#### Exercise
Once the line with "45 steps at" is found in the data, output it and each following line exactly, up to and including the line with "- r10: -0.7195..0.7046", and nothing before or after.

#### Supplied material

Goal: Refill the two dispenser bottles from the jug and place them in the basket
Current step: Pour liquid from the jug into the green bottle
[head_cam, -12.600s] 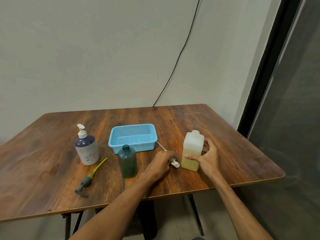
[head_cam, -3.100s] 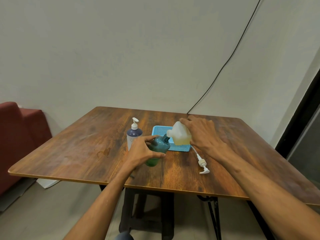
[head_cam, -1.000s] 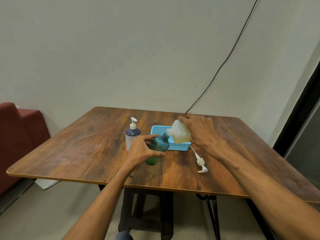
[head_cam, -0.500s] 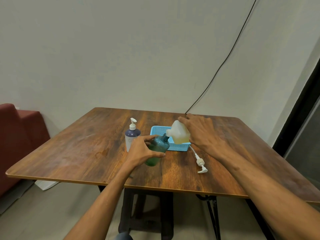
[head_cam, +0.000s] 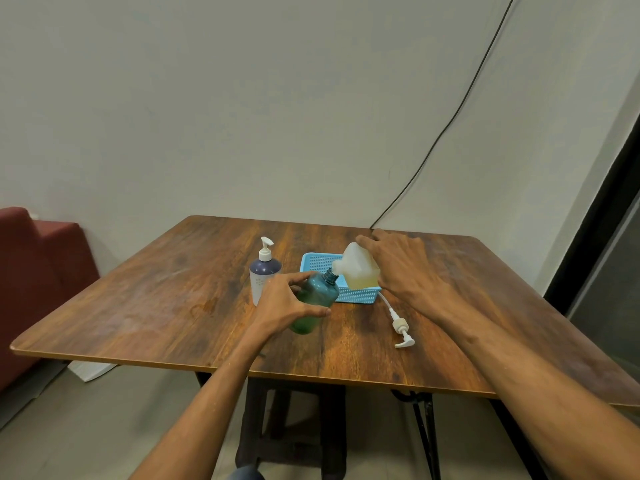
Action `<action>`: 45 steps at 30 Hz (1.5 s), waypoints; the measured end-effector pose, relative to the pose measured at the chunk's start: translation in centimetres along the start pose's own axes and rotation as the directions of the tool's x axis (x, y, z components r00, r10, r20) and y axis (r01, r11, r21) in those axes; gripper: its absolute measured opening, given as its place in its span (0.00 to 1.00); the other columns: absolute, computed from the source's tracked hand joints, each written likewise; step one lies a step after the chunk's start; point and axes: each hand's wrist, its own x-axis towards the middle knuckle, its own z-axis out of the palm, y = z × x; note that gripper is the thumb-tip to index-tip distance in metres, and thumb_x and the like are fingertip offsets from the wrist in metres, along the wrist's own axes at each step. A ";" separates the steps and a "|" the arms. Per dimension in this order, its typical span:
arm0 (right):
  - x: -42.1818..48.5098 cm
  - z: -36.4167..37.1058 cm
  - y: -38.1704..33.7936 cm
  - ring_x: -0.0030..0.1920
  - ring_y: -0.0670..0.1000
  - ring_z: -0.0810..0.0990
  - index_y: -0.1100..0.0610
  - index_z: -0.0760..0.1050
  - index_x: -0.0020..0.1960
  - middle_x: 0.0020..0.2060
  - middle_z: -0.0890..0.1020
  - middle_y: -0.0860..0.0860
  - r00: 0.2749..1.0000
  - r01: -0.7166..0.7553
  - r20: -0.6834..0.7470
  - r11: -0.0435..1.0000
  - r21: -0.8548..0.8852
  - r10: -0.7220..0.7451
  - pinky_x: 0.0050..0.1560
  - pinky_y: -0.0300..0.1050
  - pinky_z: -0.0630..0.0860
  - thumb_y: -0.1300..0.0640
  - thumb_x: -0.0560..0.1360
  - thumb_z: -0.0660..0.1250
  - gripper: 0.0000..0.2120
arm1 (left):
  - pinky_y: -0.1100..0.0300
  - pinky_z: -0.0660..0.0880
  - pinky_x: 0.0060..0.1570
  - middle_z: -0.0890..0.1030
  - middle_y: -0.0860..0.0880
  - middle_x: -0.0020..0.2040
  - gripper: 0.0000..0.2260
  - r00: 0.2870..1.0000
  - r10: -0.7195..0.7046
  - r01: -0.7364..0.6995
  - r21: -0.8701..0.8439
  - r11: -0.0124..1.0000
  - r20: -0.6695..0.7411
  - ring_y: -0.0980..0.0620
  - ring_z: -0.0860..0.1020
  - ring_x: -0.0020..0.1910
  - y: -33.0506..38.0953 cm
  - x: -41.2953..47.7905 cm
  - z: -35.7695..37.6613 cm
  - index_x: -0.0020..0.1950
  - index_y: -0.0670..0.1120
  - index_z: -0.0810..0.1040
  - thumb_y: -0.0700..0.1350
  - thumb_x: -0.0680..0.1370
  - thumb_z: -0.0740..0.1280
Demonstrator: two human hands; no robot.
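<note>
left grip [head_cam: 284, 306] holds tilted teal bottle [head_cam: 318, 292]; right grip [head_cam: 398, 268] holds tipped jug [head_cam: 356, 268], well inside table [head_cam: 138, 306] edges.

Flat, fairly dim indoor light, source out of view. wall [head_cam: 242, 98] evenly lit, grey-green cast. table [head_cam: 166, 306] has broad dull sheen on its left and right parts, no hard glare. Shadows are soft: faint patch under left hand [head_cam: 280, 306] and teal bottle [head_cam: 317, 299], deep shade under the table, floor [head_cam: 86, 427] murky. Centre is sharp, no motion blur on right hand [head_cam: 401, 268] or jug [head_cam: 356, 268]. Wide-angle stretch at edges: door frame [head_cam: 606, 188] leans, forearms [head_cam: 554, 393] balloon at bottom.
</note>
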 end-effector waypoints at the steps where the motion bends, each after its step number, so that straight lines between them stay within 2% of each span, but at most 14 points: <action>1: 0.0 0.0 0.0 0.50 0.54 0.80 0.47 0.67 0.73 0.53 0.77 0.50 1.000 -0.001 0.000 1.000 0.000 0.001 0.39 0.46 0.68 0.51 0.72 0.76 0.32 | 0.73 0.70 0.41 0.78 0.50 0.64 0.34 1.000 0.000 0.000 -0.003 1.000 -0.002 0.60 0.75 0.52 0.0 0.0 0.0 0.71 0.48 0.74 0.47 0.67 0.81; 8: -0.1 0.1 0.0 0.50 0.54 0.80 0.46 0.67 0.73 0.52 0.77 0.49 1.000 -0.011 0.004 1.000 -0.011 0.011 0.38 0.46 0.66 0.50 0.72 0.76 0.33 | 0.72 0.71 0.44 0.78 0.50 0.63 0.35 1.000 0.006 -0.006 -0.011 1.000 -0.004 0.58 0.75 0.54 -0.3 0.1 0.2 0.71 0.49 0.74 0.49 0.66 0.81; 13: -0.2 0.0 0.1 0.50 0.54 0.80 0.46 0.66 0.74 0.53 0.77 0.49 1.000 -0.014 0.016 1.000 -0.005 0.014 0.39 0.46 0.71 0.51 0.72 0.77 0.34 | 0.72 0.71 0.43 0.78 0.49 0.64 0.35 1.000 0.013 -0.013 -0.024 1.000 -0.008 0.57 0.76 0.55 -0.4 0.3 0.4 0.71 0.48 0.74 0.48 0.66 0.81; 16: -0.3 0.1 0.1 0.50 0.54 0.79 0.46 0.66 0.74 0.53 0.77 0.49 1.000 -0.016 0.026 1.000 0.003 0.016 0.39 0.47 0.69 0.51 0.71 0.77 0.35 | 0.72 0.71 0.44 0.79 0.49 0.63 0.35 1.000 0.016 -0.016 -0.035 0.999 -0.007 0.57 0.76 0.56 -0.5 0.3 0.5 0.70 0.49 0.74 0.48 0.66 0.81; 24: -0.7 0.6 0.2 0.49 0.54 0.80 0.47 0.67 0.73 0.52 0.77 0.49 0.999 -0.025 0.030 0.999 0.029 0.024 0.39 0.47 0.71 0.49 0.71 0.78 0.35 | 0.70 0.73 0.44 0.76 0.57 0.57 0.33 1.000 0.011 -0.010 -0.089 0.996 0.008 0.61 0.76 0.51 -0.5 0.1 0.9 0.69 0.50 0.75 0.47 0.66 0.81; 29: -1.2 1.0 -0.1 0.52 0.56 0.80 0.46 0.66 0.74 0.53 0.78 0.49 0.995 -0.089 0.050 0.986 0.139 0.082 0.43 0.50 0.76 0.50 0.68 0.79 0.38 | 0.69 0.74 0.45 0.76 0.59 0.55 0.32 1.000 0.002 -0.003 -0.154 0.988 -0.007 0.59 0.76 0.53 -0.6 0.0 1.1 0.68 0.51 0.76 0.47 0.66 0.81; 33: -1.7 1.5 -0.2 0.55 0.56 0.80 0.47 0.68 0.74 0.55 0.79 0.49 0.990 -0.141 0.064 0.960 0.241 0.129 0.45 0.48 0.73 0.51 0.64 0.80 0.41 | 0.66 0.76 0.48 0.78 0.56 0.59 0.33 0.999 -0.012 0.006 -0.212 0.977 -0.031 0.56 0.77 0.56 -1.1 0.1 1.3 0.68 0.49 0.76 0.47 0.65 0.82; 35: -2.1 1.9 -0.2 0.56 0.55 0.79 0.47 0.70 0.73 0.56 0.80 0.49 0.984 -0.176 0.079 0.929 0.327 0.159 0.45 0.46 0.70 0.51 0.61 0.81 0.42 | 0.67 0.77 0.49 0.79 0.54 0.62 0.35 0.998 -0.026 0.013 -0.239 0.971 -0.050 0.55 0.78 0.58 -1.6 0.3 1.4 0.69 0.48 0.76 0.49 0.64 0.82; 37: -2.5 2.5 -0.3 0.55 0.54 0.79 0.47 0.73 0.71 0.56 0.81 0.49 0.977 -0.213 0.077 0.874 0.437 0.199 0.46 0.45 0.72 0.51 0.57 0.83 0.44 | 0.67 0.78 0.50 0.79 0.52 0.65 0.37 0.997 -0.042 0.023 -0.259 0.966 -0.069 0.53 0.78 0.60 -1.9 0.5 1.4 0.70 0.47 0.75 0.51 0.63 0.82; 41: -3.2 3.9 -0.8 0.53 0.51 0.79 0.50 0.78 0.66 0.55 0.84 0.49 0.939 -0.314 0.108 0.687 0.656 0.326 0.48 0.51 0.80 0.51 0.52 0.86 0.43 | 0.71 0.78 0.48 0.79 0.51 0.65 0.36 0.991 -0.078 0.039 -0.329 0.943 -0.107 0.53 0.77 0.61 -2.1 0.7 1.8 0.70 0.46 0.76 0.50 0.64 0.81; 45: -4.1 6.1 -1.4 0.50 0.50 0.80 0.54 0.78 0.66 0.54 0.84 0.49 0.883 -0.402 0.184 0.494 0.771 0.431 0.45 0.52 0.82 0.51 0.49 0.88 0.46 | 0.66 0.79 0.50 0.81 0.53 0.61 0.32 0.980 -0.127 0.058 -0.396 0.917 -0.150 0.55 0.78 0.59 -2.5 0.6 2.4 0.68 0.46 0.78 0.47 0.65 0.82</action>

#### Output for this exercise
Action `<action>`: 45 steps at 30 Hz (1.5 s), waypoints; the measured end-effector pose, relative to the pose measured at the chunk's start: translation in centimetres along the start pose's own axes and rotation as the directions of the tool's x axis (x, y, z components r00, r10, r20) and y axis (r01, r11, r21) in those axes; gripper: its absolute measured opening, given as its place in its span (0.00 to 1.00); the other columns: absolute, computed from the source's tracked hand joints, each written likewise; step one lies a step after the chunk's start; point and axes: each hand's wrist, its own x-axis towards the middle knuckle, its own z-axis out of the palm, y = z × x; note that gripper is the thumb-tip to index-tip distance in metres, and thumb_x and the like are fingertip offsets from the wrist in metres, along the wrist's own axes at each step. A ";" separates the steps and a "|" the arms. Per dimension in this order, its typical span:
arm0 (right):
  - x: -42.1818..48.5098 cm
  - z: -36.4167..37.1058 cm
  - y: -38.1704..33.7936 cm
  - ring_x: -0.0030..0.1920
  - ring_y: -0.0670..0.1000
  - ring_z: -0.0810..0.0990
  - index_y: -0.1100..0.0610
  - index_z: -0.0760..0.1050
  - index_x: -0.0020..0.1960
  - middle_x: 0.0020..0.2060
  - middle_z: -0.0890..0.1020
  - middle_y: -0.0860..0.0860
  - r00: 0.2749..1.0000
  - r01: -0.7166..0.7553
  - r20: -0.6834..0.7470
  - r11: -0.0435..1.0000
  - r21: -0.8548..0.8852
  - r10: -0.7220..0.7451
  - pinky_x: 0.0050..0.1560
  - pinky_y: -0.0300..0.1050
  - pinky_z: -0.0630..0.0860
  - thumb_y: -0.1300..0.0640
  - thumb_x: -0.0560..0.1360
  - thumb_z: -0.0660..0.1250
  - gripper: 0.0000..0.2120
arm1 (left):
  - pinky_y: -0.1100..0.0300
  - pinky_z: -0.0660..0.0880
  - pinky_x: 0.0060..0.1570
  - middle_z: -0.0890..0.1030
  - middle_y: -0.0860..0.0880
  - middle_x: -0.0020..0.2040
  - gripper: 0.0000..0.2260
  - r00: 0.2870..1.0000
  - r10: -0.7195..0.7046

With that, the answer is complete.